Horizontale Traverse in sehr hartem Schnee, der hie und da Eis ähnlich sieht. Die Stelle hier ist so steil, dass es unmöglich ist, einen Fuss vor den anderen zu setzen, ich kehre mich also mit dem Gesicht der Wand zu. Tief und breit werden die Stufen gemacht. Die Kunst liegt darin, hier wirklich horizontal zu bleiben, da in der Höhe, bei den Felsen, die Steigung noch zunimmt. Nach 30 Meter Traverse kann man durch einen schmalen Kamin, dessen Boden ganz vereist ist, nach oben steigen. Und wirklich ist hier das blanke Eis, das hartnäckiges Stufenschlagen nötig macht. Das Gewicht des Seils beginnt nun auch eine Rolle zu spielen, aber die Felsen an der rechten Seite des Kamins sind nun nahe. Sie sind total vereist, und darum heisst es auch hier noch aufpassen. Noch etwa 10 Meter habe ich im Felsen zu klettern, bevor eine Stelle kommt, wo man sich ganz sicher aufstellen kann.

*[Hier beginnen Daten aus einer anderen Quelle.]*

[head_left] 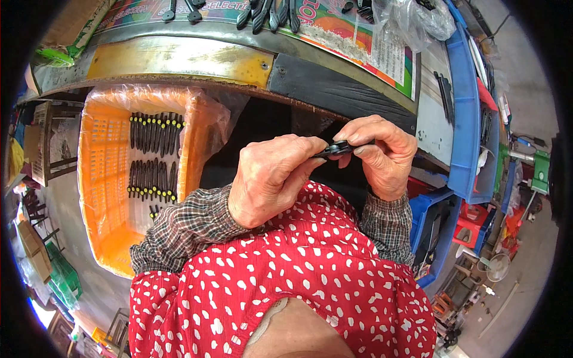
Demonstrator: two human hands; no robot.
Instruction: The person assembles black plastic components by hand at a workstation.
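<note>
Just beyond my lap, a small dark black piece with a rounded middle (338, 147) is pinched between both hands. My left hand (268, 176) is closed on its left end with thumb and forefinger. The fingertips of my right hand (382, 152) close on its other end. Fingers cover much of the piece, so its exact kind does not show. To the left, an orange plastic basket (104, 179) lined with clear film holds two rows of slim black pieces (156, 132) with yellow-green dots. A few more lie below these rows, partly behind my left sleeve.
Ahead runs a workbench edge with a worn metal strip (179, 59). Black handle-like parts (262, 15) lie on printed sheets on the bench, near a crumpled clear plastic bag (418, 24). Blue trays (468, 131) stand at the right, with a red stool (471, 224) beyond.
</note>
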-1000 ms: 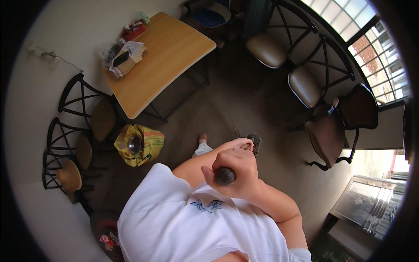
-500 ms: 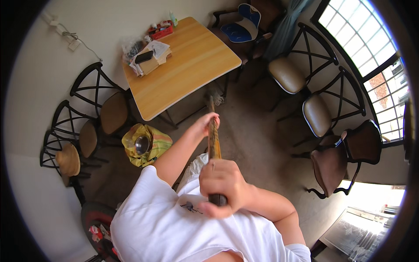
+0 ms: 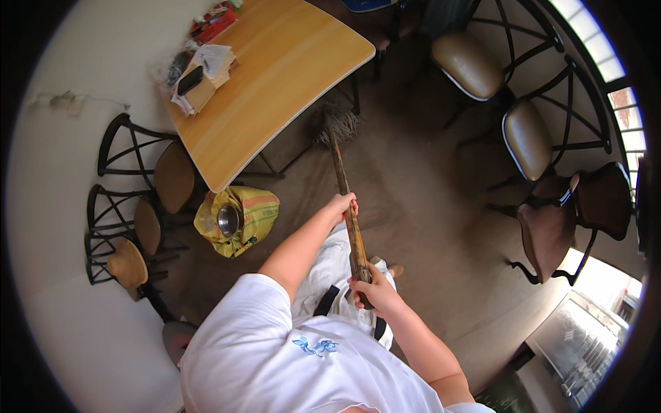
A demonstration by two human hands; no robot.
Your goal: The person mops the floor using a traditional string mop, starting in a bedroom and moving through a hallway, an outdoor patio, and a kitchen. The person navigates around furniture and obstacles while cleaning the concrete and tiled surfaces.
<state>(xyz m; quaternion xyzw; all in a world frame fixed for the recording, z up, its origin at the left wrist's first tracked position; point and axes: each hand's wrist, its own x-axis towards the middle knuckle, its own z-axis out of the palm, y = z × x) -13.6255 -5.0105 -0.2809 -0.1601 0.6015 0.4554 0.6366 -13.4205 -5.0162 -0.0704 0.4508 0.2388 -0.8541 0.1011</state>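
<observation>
Both my hands hold a mop [image 3: 356,242] by its long, worn wooden handle. My left hand [image 3: 341,206] is wrapped round the middle of the shaft. Nearer my body, my right hand [image 3: 377,293] grips the handle close to its butt end. The shaft runs away from me to a grey string mop head [image 3: 337,124], which rests on the floor [image 3: 413,206] beside the front edge of the table. My legs in white trousers show just under the handle.
A wooden table [image 3: 275,89] stands ahead, bearing papers [image 3: 206,76] and a red box [image 3: 215,23]. To its left a yellow bag [image 3: 258,213] with a metal bowl [image 3: 228,220] sits near dark chairs [image 3: 173,177]. More chairs [image 3: 527,141] line the right, with an armchair [image 3: 549,237].
My right hand has come down and the handle now slopes lower. The mop head shows farther out from under the table's edge. My view has tilted down toward the floor.
</observation>
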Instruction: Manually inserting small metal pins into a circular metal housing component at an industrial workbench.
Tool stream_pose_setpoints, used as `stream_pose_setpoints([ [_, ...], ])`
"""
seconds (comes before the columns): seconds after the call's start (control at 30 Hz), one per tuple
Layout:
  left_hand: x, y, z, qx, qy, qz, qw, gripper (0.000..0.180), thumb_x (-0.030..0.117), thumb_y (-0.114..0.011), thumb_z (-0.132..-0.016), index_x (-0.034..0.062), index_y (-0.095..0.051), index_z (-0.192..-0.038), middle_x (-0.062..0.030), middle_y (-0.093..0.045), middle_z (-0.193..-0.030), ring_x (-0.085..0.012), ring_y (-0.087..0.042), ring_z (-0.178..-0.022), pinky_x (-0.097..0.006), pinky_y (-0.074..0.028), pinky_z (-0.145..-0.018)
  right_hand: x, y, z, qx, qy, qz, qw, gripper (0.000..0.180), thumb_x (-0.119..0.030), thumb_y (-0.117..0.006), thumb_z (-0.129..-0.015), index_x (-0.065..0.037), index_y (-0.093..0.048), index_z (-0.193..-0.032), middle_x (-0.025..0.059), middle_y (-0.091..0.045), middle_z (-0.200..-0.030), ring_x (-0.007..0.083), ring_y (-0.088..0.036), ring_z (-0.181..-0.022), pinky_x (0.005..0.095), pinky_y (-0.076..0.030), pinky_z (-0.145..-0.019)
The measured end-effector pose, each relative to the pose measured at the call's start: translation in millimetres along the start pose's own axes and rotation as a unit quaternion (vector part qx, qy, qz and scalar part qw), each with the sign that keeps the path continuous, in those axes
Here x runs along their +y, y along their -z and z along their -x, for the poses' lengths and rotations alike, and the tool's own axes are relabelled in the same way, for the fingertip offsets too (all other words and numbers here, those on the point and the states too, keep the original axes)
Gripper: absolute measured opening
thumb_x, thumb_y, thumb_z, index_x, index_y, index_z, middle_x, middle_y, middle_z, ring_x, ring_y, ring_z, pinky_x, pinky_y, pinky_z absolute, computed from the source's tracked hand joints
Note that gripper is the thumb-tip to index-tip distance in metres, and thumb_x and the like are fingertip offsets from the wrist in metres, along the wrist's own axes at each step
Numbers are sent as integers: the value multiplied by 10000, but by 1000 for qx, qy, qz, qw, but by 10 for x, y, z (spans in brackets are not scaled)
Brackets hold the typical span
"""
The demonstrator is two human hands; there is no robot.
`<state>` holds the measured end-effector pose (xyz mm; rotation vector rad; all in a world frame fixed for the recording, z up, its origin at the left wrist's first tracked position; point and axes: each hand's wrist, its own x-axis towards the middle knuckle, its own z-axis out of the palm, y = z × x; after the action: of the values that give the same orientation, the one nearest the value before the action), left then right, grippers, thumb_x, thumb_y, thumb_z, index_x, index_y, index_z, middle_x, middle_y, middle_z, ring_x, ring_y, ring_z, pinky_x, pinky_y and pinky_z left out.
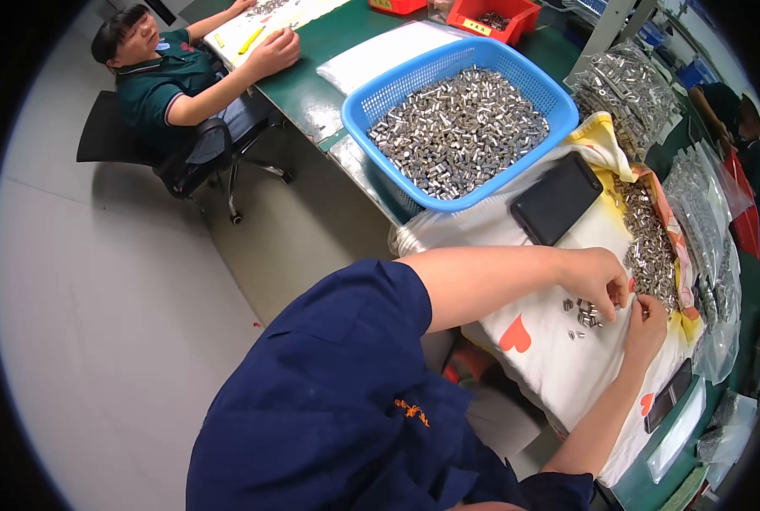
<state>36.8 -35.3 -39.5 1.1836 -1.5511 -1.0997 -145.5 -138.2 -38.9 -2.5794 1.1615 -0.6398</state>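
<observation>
My left hand (599,277) hovers over a white cloth (559,358) with red hearts, its fingers bent together; what they pinch is too small to make out. My right hand (646,329) is close beside it, thumb and fingers also drawn together, their content hidden. Beneath and beside my left hand lies a small group of short silvery metal cylinders (588,314). Beyond both hands, a long heap of the same kind of metal pieces (650,243) rests in a fold of the patterned cloth.
A blue perforated basket (356,111) full of metal cylinders stands on the green table. Nearby lie a black phone (556,198) and a second phone (668,396). Clear bags of metal parts (623,94) line the far side. A co-worker (163,85) sits at upper left; red bins (508,19) stand behind.
</observation>
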Motion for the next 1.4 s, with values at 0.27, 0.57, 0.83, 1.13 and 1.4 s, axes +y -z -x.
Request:
stream_pose_setpoints([
  [0.27, 19, 27, -16, 37, 61, 146, 987, 270, 161, -713, -671, 33, -634, -896, -24, -622, -782, -73, -570, -714, -206, -457, -636, -89, 94, 47, -9, -2, -2, 1000, 87, -37, -607, -710, 1, -580, -784, 112, -562, -747, 235, -539, -683, 321, -428, -619],
  [0.57, -33, -42, -39, 58, 19, 73, 996, 298, 146, -719, -674, 27, -625, -930, -15, -609, -812, -63, -548, -731, -204, -452, -677, -63, 66, 32, 6, -13, 5, 1000, 80, -66, -609, -697, -13, -571, -744, 131, -560, -729, 272, -542, -676, 353, -421, -623],
  [0.83, -6, -27, -67, 66, 45, 167, 983, 293, 121, -704, -676, 22, -627, -941, -10, -589, -798, -64, -538, -735, -201, -448, -638, 56, 109, 32, -22, 3, 27, 999, 87, -77, -599, -705, -8, -577, -752, 126, -561, -724, 276, -537, -681, 356, -420, -631],
  [1.13, -25, -13, -20, 53, 87, 266, 959, 231, 127, -655, -728, 40, -628, -940, -7, -620, -789, -57, -564, -678, -200, -451, -581, -30, 54, 31, 2, -39, 14, 999, 78, -48, -581, -742, -4, -578, -806, 81, -561, -738, 185, -529, -669, 285, -423, -632],
  [1.4, -33, -25, -69, 91, 72, 287, 951, 254, 96, -667, -719, 11, -612, -952, -20, -620, -791, -75, -575, -703, -203, -467, -618, -10, -5, 87, -12, -58, -412, 909, 60, -8, -545, -810, -10, -539, -870, -5, -526, -809, 52, -477, -722, 173, -388, -648],
])
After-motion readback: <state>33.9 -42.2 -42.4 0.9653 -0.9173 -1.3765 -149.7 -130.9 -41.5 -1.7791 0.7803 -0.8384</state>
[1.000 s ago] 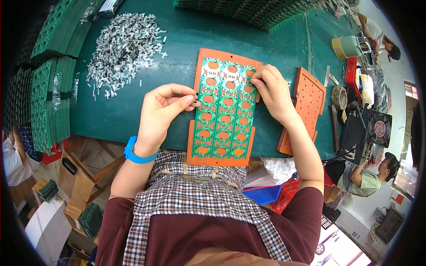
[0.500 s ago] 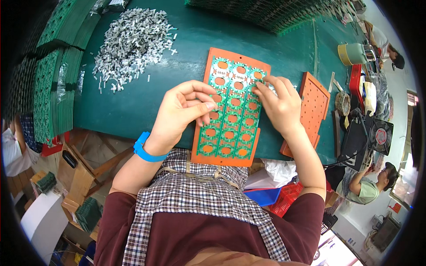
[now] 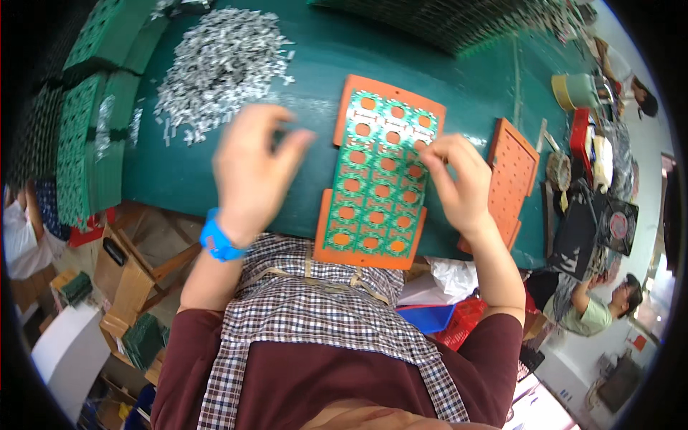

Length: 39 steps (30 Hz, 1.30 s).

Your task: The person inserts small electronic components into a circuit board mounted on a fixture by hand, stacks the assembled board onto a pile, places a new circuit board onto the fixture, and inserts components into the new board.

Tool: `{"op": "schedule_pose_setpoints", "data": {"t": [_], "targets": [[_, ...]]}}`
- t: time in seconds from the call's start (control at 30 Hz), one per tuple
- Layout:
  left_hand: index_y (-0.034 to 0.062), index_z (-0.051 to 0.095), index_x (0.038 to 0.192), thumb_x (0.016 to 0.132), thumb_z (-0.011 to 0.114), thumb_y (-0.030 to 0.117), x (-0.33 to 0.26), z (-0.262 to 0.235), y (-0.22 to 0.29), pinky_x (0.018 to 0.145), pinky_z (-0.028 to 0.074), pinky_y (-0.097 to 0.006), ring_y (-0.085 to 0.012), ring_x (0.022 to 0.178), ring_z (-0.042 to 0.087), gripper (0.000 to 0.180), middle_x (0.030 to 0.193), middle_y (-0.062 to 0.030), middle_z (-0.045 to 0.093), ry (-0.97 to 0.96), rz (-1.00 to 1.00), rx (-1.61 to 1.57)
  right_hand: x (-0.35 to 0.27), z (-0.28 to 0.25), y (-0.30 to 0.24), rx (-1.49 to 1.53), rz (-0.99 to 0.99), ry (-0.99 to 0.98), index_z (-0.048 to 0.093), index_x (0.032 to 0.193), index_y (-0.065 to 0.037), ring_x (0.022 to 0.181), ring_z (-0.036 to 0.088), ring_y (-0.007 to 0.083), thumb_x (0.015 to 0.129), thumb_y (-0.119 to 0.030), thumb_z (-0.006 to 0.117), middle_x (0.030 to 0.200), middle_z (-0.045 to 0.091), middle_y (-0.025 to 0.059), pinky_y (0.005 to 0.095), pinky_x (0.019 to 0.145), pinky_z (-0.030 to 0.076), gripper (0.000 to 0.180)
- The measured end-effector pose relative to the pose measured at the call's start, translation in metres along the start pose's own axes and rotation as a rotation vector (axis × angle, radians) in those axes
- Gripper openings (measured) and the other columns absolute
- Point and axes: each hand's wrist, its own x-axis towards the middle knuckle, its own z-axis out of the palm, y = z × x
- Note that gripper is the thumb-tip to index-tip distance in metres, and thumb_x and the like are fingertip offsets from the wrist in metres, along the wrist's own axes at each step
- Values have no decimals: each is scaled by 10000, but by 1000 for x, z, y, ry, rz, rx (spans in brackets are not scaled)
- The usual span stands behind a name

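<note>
Here, right hand (image 3: 459,186) on panel (image 3: 376,179) edge.

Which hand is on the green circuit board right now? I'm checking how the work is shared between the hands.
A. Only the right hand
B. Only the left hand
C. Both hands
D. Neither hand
A: the right hand has its fingertips on the green circuit board in the orange tray, while the left hand is blurred and off the board, above the green table, on the side of the pile of small metal parts.

Dark green worktable (image 3: 215,179), wooden crates (image 3: 132,276) on the floor beneath, bright daylight at right
</note>
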Motion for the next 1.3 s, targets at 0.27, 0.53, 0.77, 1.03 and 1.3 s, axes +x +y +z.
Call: {"op": "schedule_pose_setpoints", "data": {"t": [0.27,0.53,0.77,1.03,1.3], "targets": [[105,649,898,808,712,203,16,-25,-59,878,361,-396,-254,951,520,147,958,-42,567,115,44,514,-1,-7,23,-69,8,-237,565,873,-18,877,521,300,833,-38,620,904,560,97,381,768,432,71],[91,629,855,820,675,153,17,-21,-54,849,372,-399,-249,940,514,85,917,-44,549,54,103,576,-6,-2,28,-82,0,-204,567,870,-22,873,524,293,815,-36,640,903,566,85,384,763,439,92],[76,601,850,810,663,141,18,-20,-46,823,382,-392,-253,909,508,98,888,-59,527,58,218,746,-5,-3,32,-62,-12,-209,569,863,-26,867,527,293,808,-44,650,897,569,87,383,752,442,99],[37,584,867,847,610,79,20,-20,-54,779,423,-367,-241,873,541,53,864,-82,539,57,286,817,-16,3,31,-268,-182,-82,607,851,-57,826,579,248,749,-94,714,896,598,55,349,692,488,152],[-30,587,992,922,543,5,-15,-5,-10,619,514,-217,-128,713,644,91,856,-78,634,-467,-325,-1028,-27,2,8,-470,-339,-5,668,1010,-69,827,612,226,649,-145,777,972,603,62,328,648,506,385]]}}
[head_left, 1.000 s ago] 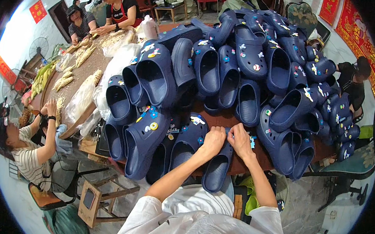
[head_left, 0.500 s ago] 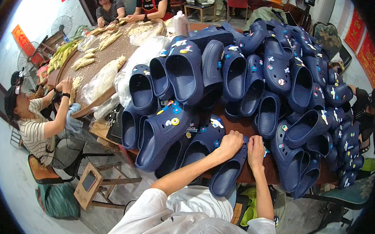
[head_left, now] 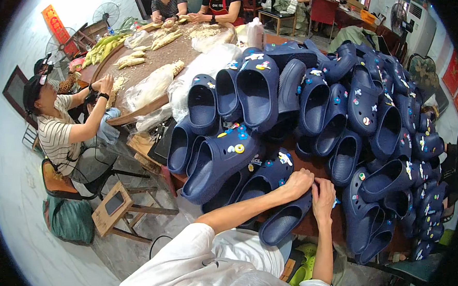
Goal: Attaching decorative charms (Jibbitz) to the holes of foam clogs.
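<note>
A dark navy clog [head_left: 284,222] lies at the table's near edge, its open heel toward me and its toe away. My left hand [head_left: 299,184] is closed over the toe part, from the left. On the clog's right side my right hand [head_left: 323,197] is closed, fingertips bent against the toe; what lies under them is hidden. A small blue and white charm [head_left: 335,202] shows just right of that hand. Left of my hands sits a clog with colourful charms [head_left: 273,169]; another decorated clog [head_left: 359,212] is on the right.
A big heap of navy clogs [head_left: 257,98] covers the brown table. At the left, people sit round a round woven tray [head_left: 156,51] with corn cobs and kernels. A wooden stool [head_left: 112,209] stands on the floor. Lime-green clogs [head_left: 305,263] are below the table edge.
The whole view has shifted, so the scene sits farther right and lower. Both hands stay on the same clog; the right fingers have bent more over its toe.
</note>
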The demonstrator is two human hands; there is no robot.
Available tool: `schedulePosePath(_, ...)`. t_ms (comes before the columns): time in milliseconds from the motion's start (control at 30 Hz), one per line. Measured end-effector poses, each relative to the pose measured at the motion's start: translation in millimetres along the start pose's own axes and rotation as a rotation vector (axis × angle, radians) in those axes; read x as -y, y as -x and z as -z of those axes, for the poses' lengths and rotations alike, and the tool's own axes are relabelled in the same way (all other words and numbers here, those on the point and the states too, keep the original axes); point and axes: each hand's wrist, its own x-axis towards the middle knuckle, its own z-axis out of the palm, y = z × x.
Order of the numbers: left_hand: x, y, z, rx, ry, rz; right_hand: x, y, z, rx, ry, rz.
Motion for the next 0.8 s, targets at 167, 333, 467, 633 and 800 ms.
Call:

Hier kann man gut sichern, und meine Schwester folgt dann ohne viel Mühe. Es folgen noch einige Felsen, die ganz mit Eis bedeckt sind, denn wir sitzen hier in einer Nordwand, dann noch eine Schneesteigung, und plötzlich stehen wir in den Strahlen der grellen Morgensonne auf dem grossen Kamm vom Breithorn. Die Traverse, die grosse Schwierigkeit der Besteigung, hat im ganzen eine Stunde in Anspruch genommen.

Wir sind an unserem Ziele. Behaglich strecken wir unsere erstarrten Glieder aus und geniessen in der warmen Sonne eine Stunde lang eine wohltuende Rast. Der eigentliche östliche Breithorngipfel interessiert uns nicht mehr. Es ist eine Kletterpartie von ungefähr 50 Meter.

Um 11% Uhr brechen wir zur langen, warmen Wanderung über das Breithornplateau auf. Noch einen letzten Blick werfen wir in die Tiefe der Nordwand und auf den Gornergletscher, und fort geht es zur Gandegghütte, die wir anderthalb Stunden später erreichen. Dann steigen wir in ruhigem Tempo nach Zermatt hinab.

Prachtvoll ist es, von unserem letzten Rastpunkt aus noch einmal den Younggrat im Profil zu betrachten, mit der feinen, eleganten Linie gegen den dunklen Hintergrund der Nordwand.

Zur Teezeit sind wir wieder in Zermatt. Die erste führerlose Besteigung des Younggrates war damit zur Tatsache geworden.